Clifford-based Circuit Cutting for Quantum Simulation
- URL: http://arxiv.org/abs/2303.10788v1
- Date: Sun, 19 Mar 2023 22:56:02 GMT
- Title: Clifford-based Circuit Cutting for Quantum Simulation
- Authors: Kaitlin N. Smith, Michael A. Perlin, Pranav Gokhale, Paige Frederick,
David Owusu-Antwi, Richard Rines, Victory Omole, Frederic T. Chong
- Abstract summary: We debut Super.tech's SuperSim framework, a new approach for high fidelity and scalable quantum circuit simulation.
SuperSim employs two key techniques for accelerated quantum circuit simulation: Clifford-based simulation and circuit cutting.
Our results show that Clifford-based circuit cutting accelerates the simulation of near-Clifford circuits, allowing 100s of qubits to be evaluated with modest runtimes.
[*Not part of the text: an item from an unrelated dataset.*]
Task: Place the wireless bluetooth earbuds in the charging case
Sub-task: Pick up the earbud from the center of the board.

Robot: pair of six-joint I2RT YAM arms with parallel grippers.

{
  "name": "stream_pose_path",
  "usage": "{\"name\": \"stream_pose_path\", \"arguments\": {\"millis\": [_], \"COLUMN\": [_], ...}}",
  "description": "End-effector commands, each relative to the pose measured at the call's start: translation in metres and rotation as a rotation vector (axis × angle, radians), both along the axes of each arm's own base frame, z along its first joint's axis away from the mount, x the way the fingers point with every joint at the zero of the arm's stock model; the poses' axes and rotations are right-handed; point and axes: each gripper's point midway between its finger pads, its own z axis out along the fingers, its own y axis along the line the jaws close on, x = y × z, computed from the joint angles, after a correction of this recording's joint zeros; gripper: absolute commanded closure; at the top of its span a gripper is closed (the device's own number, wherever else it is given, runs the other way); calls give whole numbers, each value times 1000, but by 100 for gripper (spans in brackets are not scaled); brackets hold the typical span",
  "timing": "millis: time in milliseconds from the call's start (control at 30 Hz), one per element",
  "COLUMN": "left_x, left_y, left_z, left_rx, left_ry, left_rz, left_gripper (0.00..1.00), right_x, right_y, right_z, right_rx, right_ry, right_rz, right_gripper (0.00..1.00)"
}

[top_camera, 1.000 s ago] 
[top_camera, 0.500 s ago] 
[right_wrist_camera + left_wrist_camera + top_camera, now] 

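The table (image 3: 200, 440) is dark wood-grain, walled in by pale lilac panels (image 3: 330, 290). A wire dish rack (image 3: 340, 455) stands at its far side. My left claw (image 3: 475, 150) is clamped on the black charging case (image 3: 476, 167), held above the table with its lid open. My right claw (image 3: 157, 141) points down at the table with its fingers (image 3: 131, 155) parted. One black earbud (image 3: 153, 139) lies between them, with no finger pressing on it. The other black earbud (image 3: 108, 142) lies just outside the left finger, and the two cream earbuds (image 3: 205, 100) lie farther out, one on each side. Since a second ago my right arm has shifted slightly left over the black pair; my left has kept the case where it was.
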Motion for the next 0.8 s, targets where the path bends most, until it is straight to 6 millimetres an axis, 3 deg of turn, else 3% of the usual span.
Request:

- Score: 2.964626695457492
- License: http://arxiv.org/licenses/nonexclusive-distrib/1.0/
- Abstract: Quantum computing has potential to provide exponential speedups over
classical computing for many important applications. However, today's quantum
computers are in their early stages, and hardware quality issues hinder the
scale of program execution. Benchmarking and simulation of quantum circuits on
classical computers is therefore essential to advance the understanding of how
quantum computers and programs operate, enabling both algorithm discovery that
leads to high-impact quantum computation and engineering improvements that
deliver to more powerful quantum systems. Unfortunately, the nature of quantum
information causes simulation complexity to scale exponentially with problem
size. In this paper, we debut Super.tech's SuperSim framework, a new approach
for high fidelity and scalable quantum circuit simulation. SuperSim employs two
key techniques for accelerated quantum circuit simulation: Clifford-based
simulation and circuit cutting. Through the isolation of Clifford subcircuit
fragments within a larger non-Clifford circuit, resource-efficient Clifford
simulation can be invoked, leading to significant reductions in runtime. After
fragments are independently executed, circuit cutting and recombination
procedures allow the final output of the original circuit to be reconstructed
from fragment execution results. Through the combination of these two
state-of-art techniques, SuperSim is a product for quantum practitioners that
allows quantum circuit evaluation to scale beyond the frontiers of current
simulators. Our results show that Clifford-based circuit cutting accelerates
the simulation of near-Clifford circuits, allowing 100s of qubits to be
evaluated with modest runtimes.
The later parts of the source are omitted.